Karen Clark & Company estimates that the insured loss from this Severe Convective Storm (SCS) outbreak will be close to $5.5 billion.
The KCC loss estimate includesthe privately insured damage to residential, commercial, and industrial properties and automobiles.
- A prolonged severe weather system that began on June 10th and persisted until June 19th resulted in over one thousand reports of hail and damaging wind gusts throughout the Central and Southern US.
- Dozens of instances of softball-sized hail were reported across Texas, Arkansas, Mississippi, and Georgia and extreme wind gusts exceeding hurricane-force were measured throughout the South.
- While hail and winds were the dominant features of this event, several damaging tornadoes also formed.

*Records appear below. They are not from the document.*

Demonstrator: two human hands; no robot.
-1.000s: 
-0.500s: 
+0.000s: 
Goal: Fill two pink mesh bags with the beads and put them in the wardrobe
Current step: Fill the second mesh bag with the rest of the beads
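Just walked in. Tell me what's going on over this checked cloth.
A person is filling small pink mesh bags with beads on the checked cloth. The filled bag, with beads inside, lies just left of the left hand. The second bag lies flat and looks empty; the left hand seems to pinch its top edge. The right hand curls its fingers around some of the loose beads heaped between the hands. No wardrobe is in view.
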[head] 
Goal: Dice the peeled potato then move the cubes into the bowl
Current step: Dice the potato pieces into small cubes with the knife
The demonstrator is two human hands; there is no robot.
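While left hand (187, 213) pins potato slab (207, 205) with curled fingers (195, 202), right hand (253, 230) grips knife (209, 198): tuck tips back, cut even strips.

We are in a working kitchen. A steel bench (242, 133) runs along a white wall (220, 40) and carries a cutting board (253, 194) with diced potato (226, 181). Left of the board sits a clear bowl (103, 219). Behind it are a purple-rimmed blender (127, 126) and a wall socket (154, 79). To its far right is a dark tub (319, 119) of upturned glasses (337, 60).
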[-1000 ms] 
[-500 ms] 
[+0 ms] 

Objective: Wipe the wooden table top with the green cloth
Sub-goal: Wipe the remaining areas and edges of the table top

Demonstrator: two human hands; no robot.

- There have been 1,557 reports of hail, 93 reports of tornadoes, and 2,719 reports of damaging wind gusts from this event.

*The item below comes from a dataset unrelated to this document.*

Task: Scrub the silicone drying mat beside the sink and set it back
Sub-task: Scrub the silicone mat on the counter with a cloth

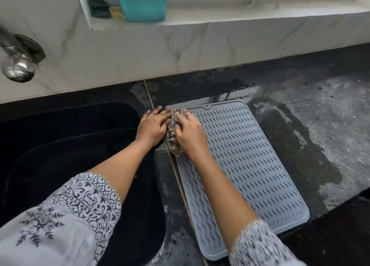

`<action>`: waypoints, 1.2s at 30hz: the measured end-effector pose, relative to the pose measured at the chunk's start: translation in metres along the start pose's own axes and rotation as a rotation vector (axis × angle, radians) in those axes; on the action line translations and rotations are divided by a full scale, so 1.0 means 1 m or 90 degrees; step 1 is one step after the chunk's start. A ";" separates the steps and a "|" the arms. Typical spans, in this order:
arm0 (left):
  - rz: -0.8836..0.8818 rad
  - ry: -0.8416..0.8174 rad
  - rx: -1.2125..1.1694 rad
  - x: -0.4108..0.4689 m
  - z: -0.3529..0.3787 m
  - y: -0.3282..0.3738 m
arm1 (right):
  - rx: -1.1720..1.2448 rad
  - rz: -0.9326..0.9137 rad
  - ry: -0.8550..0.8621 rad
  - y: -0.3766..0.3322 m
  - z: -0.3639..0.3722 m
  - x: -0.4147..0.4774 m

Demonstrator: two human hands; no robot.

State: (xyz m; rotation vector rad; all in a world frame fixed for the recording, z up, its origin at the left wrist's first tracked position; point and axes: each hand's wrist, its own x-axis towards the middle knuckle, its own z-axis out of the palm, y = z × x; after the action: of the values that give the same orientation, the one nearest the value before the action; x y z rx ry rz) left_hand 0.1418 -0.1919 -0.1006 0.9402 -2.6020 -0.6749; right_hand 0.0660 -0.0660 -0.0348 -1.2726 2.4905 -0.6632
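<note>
A grey silicone drying mat (pixel 246 165) with wavy ridges lies flat on the dark wet counter, just right of the black sink (pixel 66 151). My right hand (pixel 190 133) presses a greyish scrubbing cloth (pixel 176 145) onto the mat's far left corner, fingers curled over it. My left hand (pixel 153 125) rests flat beside it on the counter strip between sink and mat, its fingertips touching the cloth's edge. Part of the cloth is hidden under my right hand.
A steel tap (pixel 16 63) sticks out of the tiled wall at the left. On the window ledge stand a teal plastic tub (pixel 143 2), a dark scouring pad (pixel 99 7) and a yellow sponge (pixel 116 12). The counter (pixel 320 125) right of the mat is wet and streaked.
</note>
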 end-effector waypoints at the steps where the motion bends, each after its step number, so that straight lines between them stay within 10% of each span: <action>1: -0.006 0.001 -0.005 0.000 0.000 0.000 | -0.035 0.000 -0.019 0.000 0.012 0.006; 16: -0.009 0.010 -0.015 -0.002 -0.004 0.005 | -0.100 -0.019 -0.219 0.024 -0.055 -0.138; 29: -0.013 0.003 0.008 -0.003 -0.004 0.007 | -0.128 -0.059 -0.086 0.021 -0.003 -0.112; 36: -0.010 -0.004 0.012 -0.003 -0.005 0.008 | -0.124 -0.031 -0.253 0.031 -0.063 -0.190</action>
State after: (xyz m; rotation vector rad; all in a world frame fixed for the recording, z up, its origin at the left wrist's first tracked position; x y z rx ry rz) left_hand 0.1422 -0.1861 -0.0926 0.9674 -2.6133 -0.6598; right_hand 0.1280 0.1217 0.0088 -1.3784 2.2390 -0.1560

- In all, 25 states were impacted.
On June 10th the upper-level jet stream split into a northern branch and a southern branch, which promoted the formation of upper-level troughs over both the western and eastern US and a stationary front that extended from the Rockies to the Atlantic Ocean.

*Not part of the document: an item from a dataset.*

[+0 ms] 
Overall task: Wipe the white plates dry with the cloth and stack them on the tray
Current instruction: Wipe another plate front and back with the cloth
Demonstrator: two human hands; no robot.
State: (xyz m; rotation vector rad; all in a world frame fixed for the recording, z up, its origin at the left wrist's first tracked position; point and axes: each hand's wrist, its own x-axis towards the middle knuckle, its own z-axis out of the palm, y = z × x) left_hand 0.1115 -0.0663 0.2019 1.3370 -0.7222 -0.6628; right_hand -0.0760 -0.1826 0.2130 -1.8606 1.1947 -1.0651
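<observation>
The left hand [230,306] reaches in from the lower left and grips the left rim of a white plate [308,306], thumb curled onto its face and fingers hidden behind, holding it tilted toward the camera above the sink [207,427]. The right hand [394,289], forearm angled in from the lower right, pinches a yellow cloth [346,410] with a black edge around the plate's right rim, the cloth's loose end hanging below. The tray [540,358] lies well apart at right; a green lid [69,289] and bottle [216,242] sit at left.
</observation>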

This persistent pattern remained in place through June 19th and ultimately led to near-daily rounds of storms forming across the Central and Southern US–from Colorado to Georgia.
Normally, in June, the predominant air mass across the South has high heat and moisture content which supports the northern migration of the subtropical jet to the Central and Northern Plains. The stationary front inhibited this northward migration of the jet, so it remained in place across the South.
The stationary front that extended across the South acted like a barrier and prevented the warm, humid air mass emanating from the Gulf of Mexico from moving northward and diffusing. The steady onshore winds repeatedly replenished the heat and moisture that had been utilized each day by convective storms. Surface observing stations across Texas broke record high dew point temperature measurements from the intense heat and moisture within the air mass.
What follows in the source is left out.